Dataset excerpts
**********
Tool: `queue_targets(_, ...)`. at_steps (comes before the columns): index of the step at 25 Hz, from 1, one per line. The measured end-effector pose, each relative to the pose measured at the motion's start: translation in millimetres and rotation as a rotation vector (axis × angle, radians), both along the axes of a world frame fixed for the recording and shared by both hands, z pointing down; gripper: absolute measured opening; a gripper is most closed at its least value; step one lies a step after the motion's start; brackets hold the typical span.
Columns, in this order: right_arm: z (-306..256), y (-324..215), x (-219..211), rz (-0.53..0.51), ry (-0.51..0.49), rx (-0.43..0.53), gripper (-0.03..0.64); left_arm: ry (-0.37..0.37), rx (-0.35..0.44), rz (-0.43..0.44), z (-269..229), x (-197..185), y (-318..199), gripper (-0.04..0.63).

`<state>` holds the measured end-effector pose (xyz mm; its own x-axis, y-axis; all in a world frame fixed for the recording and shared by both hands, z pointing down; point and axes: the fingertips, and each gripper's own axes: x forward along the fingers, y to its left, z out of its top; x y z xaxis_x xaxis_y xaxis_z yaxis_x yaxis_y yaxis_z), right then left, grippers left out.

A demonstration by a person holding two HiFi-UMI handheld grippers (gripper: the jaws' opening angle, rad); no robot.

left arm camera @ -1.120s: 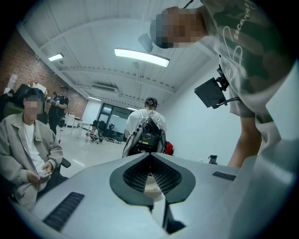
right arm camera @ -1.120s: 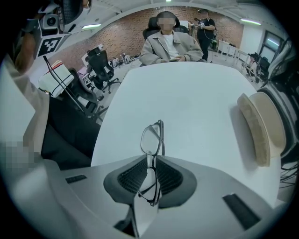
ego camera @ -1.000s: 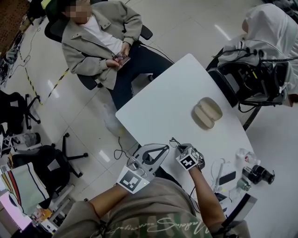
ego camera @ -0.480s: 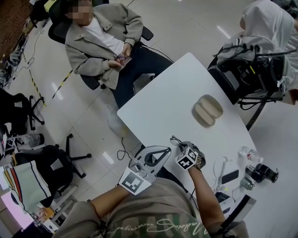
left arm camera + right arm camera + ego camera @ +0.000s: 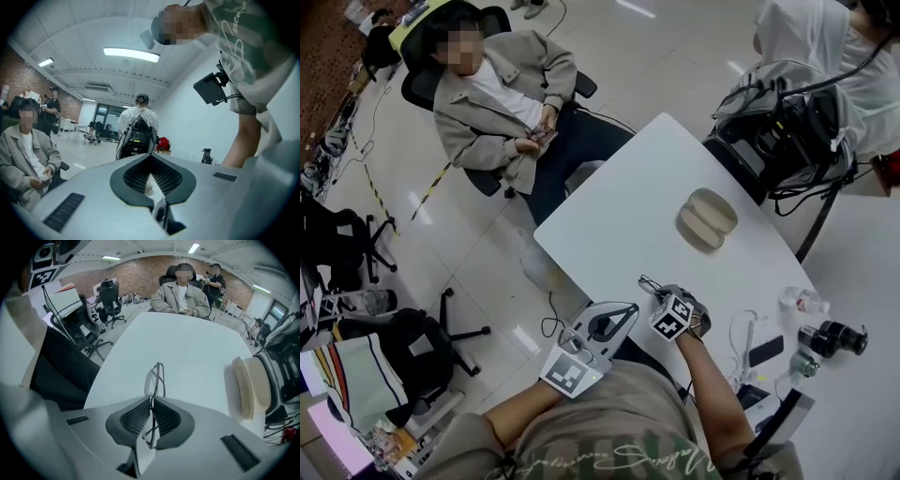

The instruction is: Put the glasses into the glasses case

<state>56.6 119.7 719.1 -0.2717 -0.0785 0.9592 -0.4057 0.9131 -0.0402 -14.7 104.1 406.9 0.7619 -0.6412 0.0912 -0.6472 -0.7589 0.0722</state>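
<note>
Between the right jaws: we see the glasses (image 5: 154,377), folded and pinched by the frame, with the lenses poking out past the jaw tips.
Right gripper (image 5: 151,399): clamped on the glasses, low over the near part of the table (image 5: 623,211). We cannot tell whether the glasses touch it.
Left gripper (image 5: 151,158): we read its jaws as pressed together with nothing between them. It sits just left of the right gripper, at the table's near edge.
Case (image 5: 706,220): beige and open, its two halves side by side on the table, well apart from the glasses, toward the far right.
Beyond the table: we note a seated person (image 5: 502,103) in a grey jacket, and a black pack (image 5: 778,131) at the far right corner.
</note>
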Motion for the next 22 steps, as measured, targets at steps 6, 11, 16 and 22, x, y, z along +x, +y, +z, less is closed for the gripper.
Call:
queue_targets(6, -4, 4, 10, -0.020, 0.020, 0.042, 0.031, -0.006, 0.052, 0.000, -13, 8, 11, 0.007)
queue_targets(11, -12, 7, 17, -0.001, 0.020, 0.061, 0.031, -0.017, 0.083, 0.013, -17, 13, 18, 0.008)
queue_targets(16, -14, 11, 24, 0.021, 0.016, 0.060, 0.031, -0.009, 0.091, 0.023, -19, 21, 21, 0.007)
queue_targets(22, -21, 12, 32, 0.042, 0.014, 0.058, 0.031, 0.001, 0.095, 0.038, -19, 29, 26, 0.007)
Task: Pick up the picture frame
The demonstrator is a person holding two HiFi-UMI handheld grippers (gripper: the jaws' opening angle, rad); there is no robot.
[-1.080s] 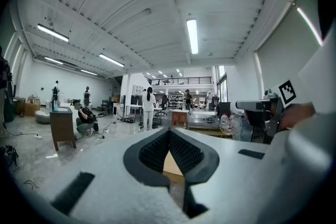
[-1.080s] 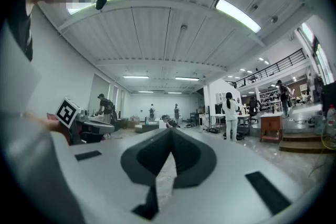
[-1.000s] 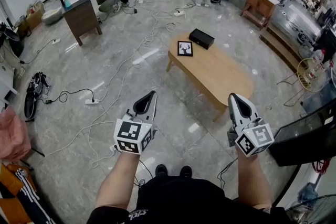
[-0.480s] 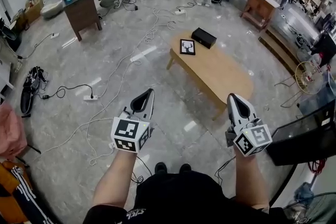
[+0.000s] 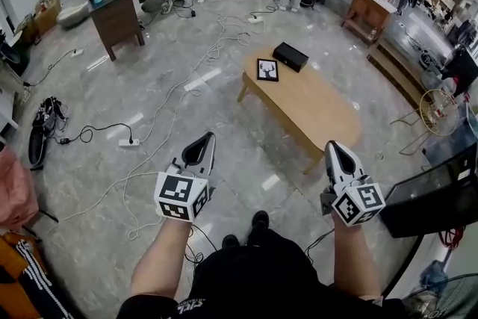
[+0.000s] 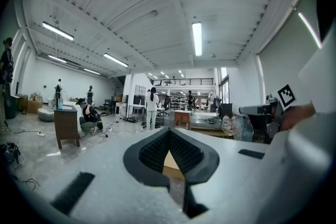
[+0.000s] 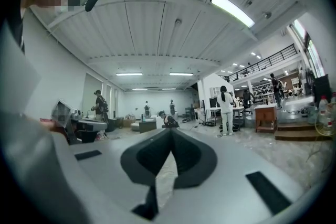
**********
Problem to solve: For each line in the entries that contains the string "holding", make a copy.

Output for this task:
A demonstration by a person holding two HiFi-UMI handheld grippers (gripper: the jaws' opening angle, rad); no robot.
The demonstrator is a person holding two HiFi-UMI handheld grippers (gripper: the jaws' opening angle, rad); there is no robot.

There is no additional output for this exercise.